[Recorded information]

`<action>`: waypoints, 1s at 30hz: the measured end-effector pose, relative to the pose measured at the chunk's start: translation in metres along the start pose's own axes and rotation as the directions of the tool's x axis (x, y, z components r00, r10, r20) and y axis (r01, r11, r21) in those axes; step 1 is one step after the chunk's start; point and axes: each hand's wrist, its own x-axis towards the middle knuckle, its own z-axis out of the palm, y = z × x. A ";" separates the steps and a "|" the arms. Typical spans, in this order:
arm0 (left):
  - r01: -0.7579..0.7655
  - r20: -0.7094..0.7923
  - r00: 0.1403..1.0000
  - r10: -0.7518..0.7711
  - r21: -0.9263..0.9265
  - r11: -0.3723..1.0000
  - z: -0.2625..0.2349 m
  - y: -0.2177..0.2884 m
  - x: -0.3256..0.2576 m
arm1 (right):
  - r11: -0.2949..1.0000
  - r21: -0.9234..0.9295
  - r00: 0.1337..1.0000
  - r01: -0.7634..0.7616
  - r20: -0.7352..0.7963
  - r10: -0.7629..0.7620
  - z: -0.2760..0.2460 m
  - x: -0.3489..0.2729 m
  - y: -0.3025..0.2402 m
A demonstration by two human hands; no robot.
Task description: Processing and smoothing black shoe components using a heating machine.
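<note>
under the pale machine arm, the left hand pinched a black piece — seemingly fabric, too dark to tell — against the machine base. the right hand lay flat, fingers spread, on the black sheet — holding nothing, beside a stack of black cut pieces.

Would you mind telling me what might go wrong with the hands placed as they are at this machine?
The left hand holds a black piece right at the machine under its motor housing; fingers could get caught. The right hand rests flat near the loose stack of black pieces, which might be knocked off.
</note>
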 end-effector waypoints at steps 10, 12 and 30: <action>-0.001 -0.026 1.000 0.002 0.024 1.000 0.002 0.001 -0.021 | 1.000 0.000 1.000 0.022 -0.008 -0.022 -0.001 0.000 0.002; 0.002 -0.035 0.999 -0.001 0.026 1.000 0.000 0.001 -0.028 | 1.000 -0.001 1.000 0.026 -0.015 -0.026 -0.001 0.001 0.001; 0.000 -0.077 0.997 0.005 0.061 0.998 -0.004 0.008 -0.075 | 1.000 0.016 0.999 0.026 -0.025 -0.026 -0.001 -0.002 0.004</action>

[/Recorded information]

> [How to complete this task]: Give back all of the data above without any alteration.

> [Response below]:
`<action>`: waypoints, 1s at 30hz: the measured end-effector pose, relative to the pose measured at the chunk's start: translation in metres along the start pose's own axes and rotation as the directions of the tool's x axis (x, y, z components r00, r10, r20) and y axis (r01, r11, r21) in those axes; step 1 is one step after the chunk's start; point and axes: each hand's wrist, its own x-axis towards the middle knuckle, its own z-axis out of the palm, y = z × x. A ";" separates the steps and a "|" the arms. Typical spans, in this order:
arm0 (left):
  - r01: -0.7579..0.7655
  - r20: -0.7094..0.7923
  - r00: 0.1403..1.0000
  - r10: -0.7518..0.7711
  - r21: -0.9263..0.9265
  - r11: -0.3723..1.0000
  - z: -0.2625..0.2349 m
  - y: -0.2177..0.2884 m
  - x: -0.3256..0.2576 m
arm1 (right):
  - r11: -0.2949..1.0000
  - r21: -0.9234..0.9295
  - r00: 0.1337..1.0000
  - r01: -0.7634..0.7616
  - r20: -0.7352..0.7963
  - r10: -0.7629..0.7620
  - z: -0.2760..0.2460 m
  - x: -0.3489..0.2729 m
  - y: -0.3025..0.2402 m
A demonstration by two human hands; no robot.
Task description: Processing and smoothing black shoe components using a heating machine.
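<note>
under the pale machine arm, the left hand pinched a black piece — seemingly fabric, too dark to tell — against the machine base. the right hand lay flat, fingers spread, on the black sheet — holding nothing, beside a stack of black cut pieces.

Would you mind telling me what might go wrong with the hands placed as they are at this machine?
The left hand holds a black piece right at the machine under its motor housing; fingers could get caught. The right hand rests flat near the loose stack of black pieces, which might be knocked off.
</note>
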 end-effector waypoints at steps 10, 12 and 30: <action>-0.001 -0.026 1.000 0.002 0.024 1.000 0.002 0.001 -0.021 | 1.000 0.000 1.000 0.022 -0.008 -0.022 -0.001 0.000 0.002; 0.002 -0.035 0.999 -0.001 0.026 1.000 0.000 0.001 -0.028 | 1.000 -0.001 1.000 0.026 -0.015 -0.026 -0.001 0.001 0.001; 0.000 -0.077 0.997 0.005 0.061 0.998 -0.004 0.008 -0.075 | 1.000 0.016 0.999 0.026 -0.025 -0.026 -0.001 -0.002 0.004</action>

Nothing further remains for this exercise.